Just like David was saying, they weren’t going to move out of Houston to that west corridor unless it had great places to live. That was the Cinco Ranches of the world that had these amazing communities with all that live-work-play, the great schools, all of those things that attract those businesses. You’ve seen it on the north with The Woodlands and then extending now; they’re basically in Willis and now we’re starting to see acreage estate stuff developing in New Waverly. We see it in the east. We build in nine different communities that make up most of the Greater Houston area. We see the growth in Mont Belvieu. We see the growth in Dayton, Texas. And it all seems to happen the same way.

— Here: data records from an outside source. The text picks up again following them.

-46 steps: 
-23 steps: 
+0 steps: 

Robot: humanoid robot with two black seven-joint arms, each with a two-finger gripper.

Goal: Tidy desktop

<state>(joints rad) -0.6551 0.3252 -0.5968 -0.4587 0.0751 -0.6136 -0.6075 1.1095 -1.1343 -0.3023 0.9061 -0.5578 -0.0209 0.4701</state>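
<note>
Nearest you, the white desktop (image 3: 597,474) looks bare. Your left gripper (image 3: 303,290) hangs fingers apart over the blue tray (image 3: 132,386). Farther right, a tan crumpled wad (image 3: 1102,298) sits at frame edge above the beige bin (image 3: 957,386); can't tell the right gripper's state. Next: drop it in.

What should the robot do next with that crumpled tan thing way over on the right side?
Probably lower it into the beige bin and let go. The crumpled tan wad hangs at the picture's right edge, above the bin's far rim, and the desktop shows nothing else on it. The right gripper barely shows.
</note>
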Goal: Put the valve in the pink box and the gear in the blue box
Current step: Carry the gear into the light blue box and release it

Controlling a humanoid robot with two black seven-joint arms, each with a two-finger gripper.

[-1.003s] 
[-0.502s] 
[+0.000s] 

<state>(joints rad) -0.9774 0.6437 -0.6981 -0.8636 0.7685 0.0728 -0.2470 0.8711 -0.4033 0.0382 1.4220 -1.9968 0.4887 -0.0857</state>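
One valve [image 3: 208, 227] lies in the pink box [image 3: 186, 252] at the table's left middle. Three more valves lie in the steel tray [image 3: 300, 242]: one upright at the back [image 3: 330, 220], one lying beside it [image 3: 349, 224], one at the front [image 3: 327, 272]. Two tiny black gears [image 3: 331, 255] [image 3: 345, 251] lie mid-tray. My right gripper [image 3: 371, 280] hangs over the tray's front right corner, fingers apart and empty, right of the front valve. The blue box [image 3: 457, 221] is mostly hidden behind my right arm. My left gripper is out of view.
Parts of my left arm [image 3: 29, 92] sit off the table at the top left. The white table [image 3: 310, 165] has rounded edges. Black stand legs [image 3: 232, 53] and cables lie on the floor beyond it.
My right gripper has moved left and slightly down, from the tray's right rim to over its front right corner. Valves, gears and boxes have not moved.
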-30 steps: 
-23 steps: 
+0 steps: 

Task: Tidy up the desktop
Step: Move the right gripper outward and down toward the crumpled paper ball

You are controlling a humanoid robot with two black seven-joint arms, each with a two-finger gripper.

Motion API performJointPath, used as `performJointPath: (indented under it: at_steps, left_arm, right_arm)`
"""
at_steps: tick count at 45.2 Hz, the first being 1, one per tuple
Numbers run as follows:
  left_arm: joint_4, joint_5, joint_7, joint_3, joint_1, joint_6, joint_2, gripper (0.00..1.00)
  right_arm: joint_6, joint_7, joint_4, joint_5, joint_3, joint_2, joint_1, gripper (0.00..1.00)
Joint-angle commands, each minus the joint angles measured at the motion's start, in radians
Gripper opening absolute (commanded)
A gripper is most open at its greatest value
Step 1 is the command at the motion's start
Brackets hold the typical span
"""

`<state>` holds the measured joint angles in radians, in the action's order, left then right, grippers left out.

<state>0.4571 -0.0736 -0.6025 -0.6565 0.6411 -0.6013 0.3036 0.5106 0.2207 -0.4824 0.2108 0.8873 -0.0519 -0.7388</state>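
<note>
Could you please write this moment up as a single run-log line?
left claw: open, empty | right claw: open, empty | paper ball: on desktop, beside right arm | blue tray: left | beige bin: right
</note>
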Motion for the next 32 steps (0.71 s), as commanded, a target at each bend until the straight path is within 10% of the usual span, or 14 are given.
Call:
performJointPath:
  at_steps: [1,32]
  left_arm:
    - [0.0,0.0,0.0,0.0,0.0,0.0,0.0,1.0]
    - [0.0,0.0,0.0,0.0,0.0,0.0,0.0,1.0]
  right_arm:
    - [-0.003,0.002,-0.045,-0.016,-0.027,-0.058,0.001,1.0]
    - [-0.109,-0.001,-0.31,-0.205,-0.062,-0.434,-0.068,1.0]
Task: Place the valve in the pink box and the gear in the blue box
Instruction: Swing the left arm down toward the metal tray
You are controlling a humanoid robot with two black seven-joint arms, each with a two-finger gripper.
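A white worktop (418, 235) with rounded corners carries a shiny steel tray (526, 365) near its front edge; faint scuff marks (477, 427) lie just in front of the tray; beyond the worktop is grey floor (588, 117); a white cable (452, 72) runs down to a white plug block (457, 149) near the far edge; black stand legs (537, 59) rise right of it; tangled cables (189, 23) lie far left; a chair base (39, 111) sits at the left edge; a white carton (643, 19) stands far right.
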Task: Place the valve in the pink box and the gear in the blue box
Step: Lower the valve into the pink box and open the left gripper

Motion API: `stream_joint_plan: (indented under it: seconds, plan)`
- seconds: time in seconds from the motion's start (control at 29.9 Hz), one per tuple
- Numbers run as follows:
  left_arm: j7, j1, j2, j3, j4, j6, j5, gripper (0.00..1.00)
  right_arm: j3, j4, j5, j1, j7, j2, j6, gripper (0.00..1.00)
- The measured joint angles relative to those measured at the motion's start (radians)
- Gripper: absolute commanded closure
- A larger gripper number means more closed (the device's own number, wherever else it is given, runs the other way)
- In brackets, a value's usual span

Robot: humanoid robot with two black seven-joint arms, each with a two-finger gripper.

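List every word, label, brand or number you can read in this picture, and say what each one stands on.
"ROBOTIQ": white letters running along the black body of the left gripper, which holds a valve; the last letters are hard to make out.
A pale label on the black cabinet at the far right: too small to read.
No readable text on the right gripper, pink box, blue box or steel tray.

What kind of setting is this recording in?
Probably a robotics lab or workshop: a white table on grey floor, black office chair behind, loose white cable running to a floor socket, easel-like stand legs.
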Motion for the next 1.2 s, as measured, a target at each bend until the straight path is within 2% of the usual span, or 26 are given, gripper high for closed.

Now, the big, cool, higher-density stuff, absolutely agree, that’s north-northwest, it’s just a higher concentration of the more affluent. Fort Bend County, at $101,000 average household income, that’s the most diverse and most affluent county (in Greater Houston). That attracts businesses, and that’s going to keep bringing people and keep pushing you further away. He’s right. You’ve got to build the bridges to get across the natural barriers, just like Buffalo Bayou changed the world when people got across it. When the Fort Bend Parkway Bridge comes across the Brazos, you’ll see those same things happening sooner than later. But you’ve got to have land. You’ve got to have quality housing for a good value, and companies are going to keep coming to Texas, so long as we’re a free-market state without a state income tax and focused on providing the best for families. (Then) we will always have a competitive advantage over the other states that are trying to keep these companies.

On housing affordability

Perdue: There is no reason to expect long-term, over-average price appreciation in Houston based on short-term market conditions, because generally we allow our builders to build. The office market learned its lesson very hard when in 2014 and 2015, we delivered five or six years’ worth of absorption, based on everybody coming in to invest, because that was the only growing market with increasing rents and commercial space at that point in time. And so, when we allow everybody to build, what you can always expect is, the buildings and the prices will come back down to their fundamental cost. Over the long term, fundamental cost does rise as the city grows, because land closer to both downtown and all of the employment centers will continue to rise, but builders can respond by making 35-foot product.

This recap has been edited for length and clarity.